The main cause of the problem is a little query parameter called itemid – for perfect accuracy, let’s use title case as that’s how the query parameter has been indexed: Itemid

How do we get rid of all of those duplicated pages? First, let’s update the robots.txt to include a wildcard that blocks all urls containing the offending string (please don’t forget to sort out your internal linking while you’re doing all of this!)

Add the following line to your robots.txt:

Disallow: /*&Itemid

Make sure you test that this will work in Google’s webmaster tools like this:

*Robots.txt is case sensitive! Remember this when you’re testing your file.

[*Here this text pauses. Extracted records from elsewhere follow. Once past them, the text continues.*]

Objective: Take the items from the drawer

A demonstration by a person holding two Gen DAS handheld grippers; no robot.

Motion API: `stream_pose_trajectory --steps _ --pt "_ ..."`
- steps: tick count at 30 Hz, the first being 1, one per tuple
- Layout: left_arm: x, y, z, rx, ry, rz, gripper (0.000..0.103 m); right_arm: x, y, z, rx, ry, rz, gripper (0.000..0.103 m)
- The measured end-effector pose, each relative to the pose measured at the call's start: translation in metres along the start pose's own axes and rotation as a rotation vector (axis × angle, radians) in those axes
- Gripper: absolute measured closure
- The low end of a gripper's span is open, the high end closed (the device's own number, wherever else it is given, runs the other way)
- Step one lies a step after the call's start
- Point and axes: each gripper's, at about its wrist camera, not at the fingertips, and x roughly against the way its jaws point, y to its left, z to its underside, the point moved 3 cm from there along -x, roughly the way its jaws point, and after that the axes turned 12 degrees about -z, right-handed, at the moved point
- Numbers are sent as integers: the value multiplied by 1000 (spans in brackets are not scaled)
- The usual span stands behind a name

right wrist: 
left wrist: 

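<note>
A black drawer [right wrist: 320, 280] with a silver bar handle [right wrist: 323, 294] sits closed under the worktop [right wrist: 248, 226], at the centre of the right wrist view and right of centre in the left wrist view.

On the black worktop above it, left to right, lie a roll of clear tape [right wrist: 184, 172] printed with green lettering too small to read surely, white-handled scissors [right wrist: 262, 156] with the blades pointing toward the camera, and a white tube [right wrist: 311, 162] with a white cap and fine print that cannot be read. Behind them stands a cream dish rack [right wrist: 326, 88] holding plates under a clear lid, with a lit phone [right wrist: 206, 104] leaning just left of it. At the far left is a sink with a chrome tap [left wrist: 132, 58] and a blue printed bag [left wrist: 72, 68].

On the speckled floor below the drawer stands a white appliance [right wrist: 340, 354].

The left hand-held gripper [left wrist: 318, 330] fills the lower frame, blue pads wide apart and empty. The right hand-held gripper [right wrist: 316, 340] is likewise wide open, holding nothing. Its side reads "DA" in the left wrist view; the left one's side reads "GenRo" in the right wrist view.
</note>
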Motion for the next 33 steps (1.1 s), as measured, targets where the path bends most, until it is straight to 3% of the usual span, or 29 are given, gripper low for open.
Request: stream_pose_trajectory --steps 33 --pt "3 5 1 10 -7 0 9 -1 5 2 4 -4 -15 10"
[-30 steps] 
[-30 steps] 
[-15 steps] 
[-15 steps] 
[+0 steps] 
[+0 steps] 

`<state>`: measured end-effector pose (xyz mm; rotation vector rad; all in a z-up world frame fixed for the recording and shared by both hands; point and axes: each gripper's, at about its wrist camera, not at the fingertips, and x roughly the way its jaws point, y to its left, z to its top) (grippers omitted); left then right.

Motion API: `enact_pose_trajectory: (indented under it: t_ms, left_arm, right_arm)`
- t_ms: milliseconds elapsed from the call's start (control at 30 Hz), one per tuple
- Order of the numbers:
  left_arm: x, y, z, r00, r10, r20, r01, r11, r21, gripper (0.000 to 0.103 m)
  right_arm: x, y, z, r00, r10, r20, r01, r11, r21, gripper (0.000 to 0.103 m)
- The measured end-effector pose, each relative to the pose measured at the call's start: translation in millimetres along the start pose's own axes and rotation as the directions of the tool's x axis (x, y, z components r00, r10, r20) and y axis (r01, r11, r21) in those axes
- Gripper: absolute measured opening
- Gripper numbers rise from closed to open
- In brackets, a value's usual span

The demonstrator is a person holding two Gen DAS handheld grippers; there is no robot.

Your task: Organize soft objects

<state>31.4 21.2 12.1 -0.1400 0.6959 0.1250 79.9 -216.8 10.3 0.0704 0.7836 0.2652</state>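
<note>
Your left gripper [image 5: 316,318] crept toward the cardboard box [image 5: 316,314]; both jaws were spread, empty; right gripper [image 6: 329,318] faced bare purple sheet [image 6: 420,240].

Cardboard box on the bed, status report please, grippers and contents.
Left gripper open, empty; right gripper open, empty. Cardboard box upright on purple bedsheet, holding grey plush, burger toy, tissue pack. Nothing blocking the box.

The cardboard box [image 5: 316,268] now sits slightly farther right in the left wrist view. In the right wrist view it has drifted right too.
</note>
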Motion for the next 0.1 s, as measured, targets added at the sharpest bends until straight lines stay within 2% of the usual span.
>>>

Finally, create a sitemap.xml file and submit that via your webmaster tools account and / or reference it in your robots.txt file like this:

Sitemap: http://www.sortoutstress.co.uk/sitemap.xml

Some SEOs don’t agree with the use of wildcards, or at least they see it as slightly risky or far from best practise. I totally agree, they’re not ideal. You have to be very careful and give a huge amount of attention to testing. Problem is, we can’t always have our cake and eat it. Sometimes getting a fully rewritten site is out of reach in this years budget, or it’s beyond the scope of the site build. Whatever the reason, if you can’t canonicalise the old fashioned way, why not give this technique some serious consideration?



Stay Updated: Sign Up for Webinar & New Blog Alerts

7 thoughts on “How to Use Wildcards in Robots.txt

  1. JohnMu says:

    One thing you need to keep in mind is that disallows in the robots.txt will just disallow crawling, it will have less of an impact on actual indexing. If we have reason to believe that a URL which is disallowed from crawling is relevant, we may include it in our search results with whatever information we may have (if we’ve never crawled it, we may just include the URL — if we’ve crawled it in the past, we may include that information).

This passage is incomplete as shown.